EXERCISE:
Determine the number of lines in the data that contain "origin". Answer with that number only.

GIVEN MATERIAL:
Start of Block
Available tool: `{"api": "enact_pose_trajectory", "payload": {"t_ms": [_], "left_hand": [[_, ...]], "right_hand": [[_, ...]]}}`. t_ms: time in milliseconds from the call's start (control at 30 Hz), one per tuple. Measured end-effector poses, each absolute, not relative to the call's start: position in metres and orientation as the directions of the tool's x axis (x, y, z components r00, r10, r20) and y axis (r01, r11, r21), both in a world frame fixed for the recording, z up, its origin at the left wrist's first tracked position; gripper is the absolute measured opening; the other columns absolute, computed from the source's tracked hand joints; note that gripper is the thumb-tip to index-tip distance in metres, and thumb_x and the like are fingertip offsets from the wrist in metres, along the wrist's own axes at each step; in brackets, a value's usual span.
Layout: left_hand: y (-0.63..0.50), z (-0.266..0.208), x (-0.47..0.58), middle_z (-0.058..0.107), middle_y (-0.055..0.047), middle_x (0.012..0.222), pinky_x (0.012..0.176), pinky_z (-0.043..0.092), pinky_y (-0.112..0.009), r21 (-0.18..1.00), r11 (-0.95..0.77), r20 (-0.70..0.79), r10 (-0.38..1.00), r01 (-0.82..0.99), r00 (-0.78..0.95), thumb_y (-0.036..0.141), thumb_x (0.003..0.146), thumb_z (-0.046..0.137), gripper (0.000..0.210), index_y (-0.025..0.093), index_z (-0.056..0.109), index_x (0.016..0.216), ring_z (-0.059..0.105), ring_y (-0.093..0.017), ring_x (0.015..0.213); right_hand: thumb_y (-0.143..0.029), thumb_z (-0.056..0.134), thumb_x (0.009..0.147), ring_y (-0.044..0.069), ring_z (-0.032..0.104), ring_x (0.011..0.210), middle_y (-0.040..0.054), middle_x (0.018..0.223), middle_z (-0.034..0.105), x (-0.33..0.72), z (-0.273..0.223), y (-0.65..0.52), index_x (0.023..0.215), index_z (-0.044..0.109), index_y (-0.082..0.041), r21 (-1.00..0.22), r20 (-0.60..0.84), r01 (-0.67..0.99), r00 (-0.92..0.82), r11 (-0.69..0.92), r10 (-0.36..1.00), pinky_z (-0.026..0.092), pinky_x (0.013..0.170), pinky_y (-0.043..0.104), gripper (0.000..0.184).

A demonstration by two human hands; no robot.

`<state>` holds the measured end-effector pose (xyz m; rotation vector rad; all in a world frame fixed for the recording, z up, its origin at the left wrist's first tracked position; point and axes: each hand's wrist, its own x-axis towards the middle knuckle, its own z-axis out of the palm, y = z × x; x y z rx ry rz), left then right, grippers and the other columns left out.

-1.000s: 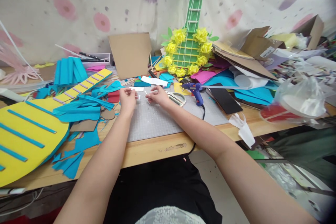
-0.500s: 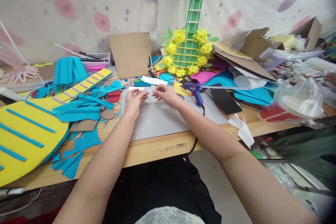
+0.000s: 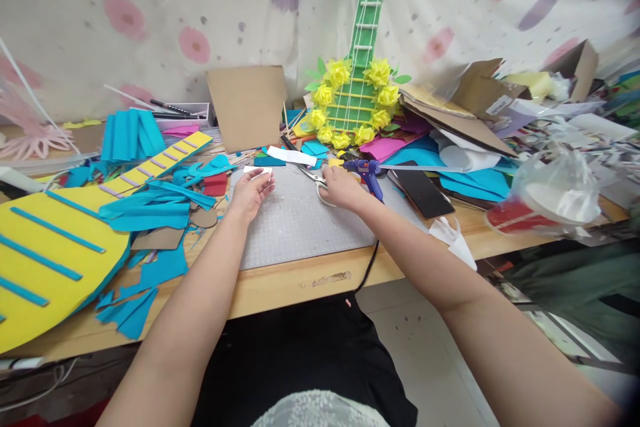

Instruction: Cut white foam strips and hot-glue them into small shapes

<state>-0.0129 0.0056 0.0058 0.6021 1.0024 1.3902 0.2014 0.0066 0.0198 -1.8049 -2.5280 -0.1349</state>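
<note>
- Scissors [image 3: 314, 177] sit at the far part of the gray cutting mat [image 3: 300, 233], their long axis slanting, blades pointing away from the person and to the left, handles turned back beneath the right hand [image 3: 341, 188]
- The right arm reaches in from the lower right, bare to the elbow and beyond, palm down, fingers curled over the scissors' handles; whether they have closed on them cannot be told
- The left forearm rises from the lower left, the left hand [image 3: 251, 195] above the mat's left side, thumb and fingertips drawn narrow around a thin white piece [image 3: 271, 179], its details too small to make out
- A white strip [image 3: 291, 156] lies beyond the blades, running left to right and dipping slightly rightward
- Just right of the right hand, a blue glue gun [image 3: 369, 177] points its nozzle left, near a dark-screened phone [image 3: 425, 195]
- A green paper guitar [image 3: 367, 33] ringed with yellow flowers stands behind, its neck leaning slightly right
- At right, a cardboard box [image 3: 477, 90] carries a pale label [image 3: 499, 105], its print too small to read
</note>
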Motion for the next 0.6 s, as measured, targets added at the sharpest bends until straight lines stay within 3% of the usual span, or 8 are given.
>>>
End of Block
EXPECTED OUTPUT:
2